* Exercise instructions
Whatever the listing holds, output it without alteration.
(Beginning of Exercise data)
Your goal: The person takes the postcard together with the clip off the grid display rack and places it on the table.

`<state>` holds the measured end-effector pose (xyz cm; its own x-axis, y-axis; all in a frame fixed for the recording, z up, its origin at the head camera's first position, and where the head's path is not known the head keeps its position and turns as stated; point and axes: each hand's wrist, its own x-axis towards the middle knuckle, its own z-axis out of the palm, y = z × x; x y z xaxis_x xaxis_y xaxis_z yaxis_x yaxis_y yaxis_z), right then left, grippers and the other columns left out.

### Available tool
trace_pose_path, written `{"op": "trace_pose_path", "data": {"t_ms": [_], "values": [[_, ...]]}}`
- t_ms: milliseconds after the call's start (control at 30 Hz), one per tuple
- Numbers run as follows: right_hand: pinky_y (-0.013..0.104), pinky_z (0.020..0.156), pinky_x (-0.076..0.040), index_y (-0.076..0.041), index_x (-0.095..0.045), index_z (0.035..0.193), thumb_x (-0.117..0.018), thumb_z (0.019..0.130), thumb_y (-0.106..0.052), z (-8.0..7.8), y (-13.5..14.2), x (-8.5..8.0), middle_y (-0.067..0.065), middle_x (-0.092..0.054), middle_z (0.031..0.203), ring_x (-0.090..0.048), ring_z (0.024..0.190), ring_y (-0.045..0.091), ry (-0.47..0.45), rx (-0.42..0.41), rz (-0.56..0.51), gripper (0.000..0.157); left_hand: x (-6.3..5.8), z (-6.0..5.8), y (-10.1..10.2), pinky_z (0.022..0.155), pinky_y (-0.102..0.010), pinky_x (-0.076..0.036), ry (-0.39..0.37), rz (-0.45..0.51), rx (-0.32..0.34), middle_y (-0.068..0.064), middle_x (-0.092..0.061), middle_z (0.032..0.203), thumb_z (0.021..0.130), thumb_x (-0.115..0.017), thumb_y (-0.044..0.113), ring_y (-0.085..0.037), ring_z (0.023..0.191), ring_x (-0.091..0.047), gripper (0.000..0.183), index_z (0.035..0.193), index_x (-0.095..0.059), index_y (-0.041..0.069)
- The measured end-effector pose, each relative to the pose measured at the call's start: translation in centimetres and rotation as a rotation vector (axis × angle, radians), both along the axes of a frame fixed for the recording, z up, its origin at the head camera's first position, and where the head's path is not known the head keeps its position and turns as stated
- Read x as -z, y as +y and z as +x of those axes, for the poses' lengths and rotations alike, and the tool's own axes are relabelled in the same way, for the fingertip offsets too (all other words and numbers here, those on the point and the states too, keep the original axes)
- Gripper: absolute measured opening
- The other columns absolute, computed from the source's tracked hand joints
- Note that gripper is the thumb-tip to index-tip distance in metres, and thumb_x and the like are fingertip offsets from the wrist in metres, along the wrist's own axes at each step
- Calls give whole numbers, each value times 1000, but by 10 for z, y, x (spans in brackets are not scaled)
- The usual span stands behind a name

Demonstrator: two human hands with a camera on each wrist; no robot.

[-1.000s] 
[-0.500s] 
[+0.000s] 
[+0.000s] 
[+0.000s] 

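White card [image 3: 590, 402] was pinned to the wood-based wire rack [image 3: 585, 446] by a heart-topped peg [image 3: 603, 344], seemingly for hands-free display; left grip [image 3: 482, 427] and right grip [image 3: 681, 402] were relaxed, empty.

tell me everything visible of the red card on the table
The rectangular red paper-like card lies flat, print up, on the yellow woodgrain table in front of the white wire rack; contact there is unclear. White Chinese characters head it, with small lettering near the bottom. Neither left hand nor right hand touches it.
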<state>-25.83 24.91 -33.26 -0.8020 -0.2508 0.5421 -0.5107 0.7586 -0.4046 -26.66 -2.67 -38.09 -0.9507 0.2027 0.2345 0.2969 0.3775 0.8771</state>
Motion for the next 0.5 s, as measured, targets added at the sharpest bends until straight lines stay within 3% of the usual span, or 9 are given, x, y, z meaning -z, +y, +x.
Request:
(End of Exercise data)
* Response
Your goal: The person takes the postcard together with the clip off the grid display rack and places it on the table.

`<state>` holds the measured end-effector pose (xyz cm; its own x-axis, y-axis; all in a frame fixed for the recording, z up, its origin at the head camera's first position, and where the head's path is not known the head keeps its position and turns as stated; point and axes: each hand's wrist, its own x-axis towards the middle knuckle, its own z-axis out of the palm, y = z × x; x y z xaxis_x xaxis_y xaxis_z yaxis_x yaxis_y yaxis_z), right then left, grippers and the other columns left out.

### Available tool
trace_pose_path, written `{"op": "trace_pose_path", "data": {"t_ms": [_], "values": [[_, ...]]}}`
- t_ms: milliseconds after the call's start (control at 30 Hz), one per tuple
- Numbers run as follows: right_hand: pinky_y (-0.013..0.104), pinky_z (0.020..0.156), pinky_x (-0.076..0.040), index_y (-0.076..0.041), index_x (-0.095..0.045), index_z (0.035..0.193), thumb_x (-0.117..0.018), thumb_z (0.019..0.130), thumb_y (-0.106..0.052), z (-8.0..7.8), y (-13.5..14.2), x (-8.5..8.0), middle_y (-0.067..0.065), middle_x (-0.092..0.054), middle_z (0.031..0.203), ring_x (-0.090..0.048), ring_z (0.024..0.190), ring_y (-0.045..0.091), ry (-0.47..0.45), rx (-0.42..0.41), rz (-0.56..0.51), gripper (0.000..0.157); left_hand: x (-6.3..5.8), z (-6.0..5.8), y (-10.1..10.2), pinky_z (0.022..0.155), pinky_y (-0.102..0.010), pinky_x (-0.076..0.036), ry (-0.39..0.37), rz (-0.45..0.51), rx (-0.32..0.34), middle_y (-0.068..0.064), middle_x (-0.092..0.061), middle_z (0.032..0.203), thumb_z (0.021..0.130), thumb_x (-0.115..0.017), thumb_y (-0.044..0.113), ring_y (-0.085..0.037), ring_z (0.023..0.191), ring_x (-0.091..0.047), gripper (0.000..0.183), index_z (0.035..0.193), index_x (-0.095..0.059), index_y (-0.041..0.069)
- The measured end-effector pose, each relative to the pose measured at the call's start: translation in centimetres and rotation as a rotation vector (axis × angle, radians), both along the axes of a frame fixed for the recording, z up, its origin at the head camera's first position, and where the head's path is not known the head keeps its position and turns as stated
- Read x as -z, y as +y and z as +x of those axes, for the poses' lengths and rotations alike, and the tool's own axes are relabelled in the same way, for the fingertip offsets too (all other words and numbers here, those on the point and the states too, keep the original axes)
- Gripper: absolute measured opening
- The other columns absolute, computed from the source's tracked hand joints
- Note that gripper is the thumb-tip to index-tip distance in metres, and thumb_x and the like are fingertip offsets from the wrist in metres, along the wrist's own axes at each step
- Calls give whole numbers, each value times 1000, but by 10 for z, y, x (spans in brackets are not scaled)
- The usual span stands behind a name

Demonstrator: two human hands with a camera on each wrist; no robot.

[-1.000s] 
[-0.500s] 
[+0.000s] 
[+0.000s] 
[+0.000s] 

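White card [image 3: 590, 402] was pinned to the wood-based wire rack [image 3: 585, 446] by a heart-topped peg [image 3: 603, 344], seemingly for hands-free display; left grip [image 3: 482, 427] and right grip [image 3: 681, 402] were relaxed, empty.

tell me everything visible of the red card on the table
The rectangular red paper-like card lies flat, print up, on the yellow woodgrain table in front of the white wire rack; contact there is unclear. White Chinese characters head it, with small lettering near the bottom. Neither left hand nor right hand touches it.
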<state>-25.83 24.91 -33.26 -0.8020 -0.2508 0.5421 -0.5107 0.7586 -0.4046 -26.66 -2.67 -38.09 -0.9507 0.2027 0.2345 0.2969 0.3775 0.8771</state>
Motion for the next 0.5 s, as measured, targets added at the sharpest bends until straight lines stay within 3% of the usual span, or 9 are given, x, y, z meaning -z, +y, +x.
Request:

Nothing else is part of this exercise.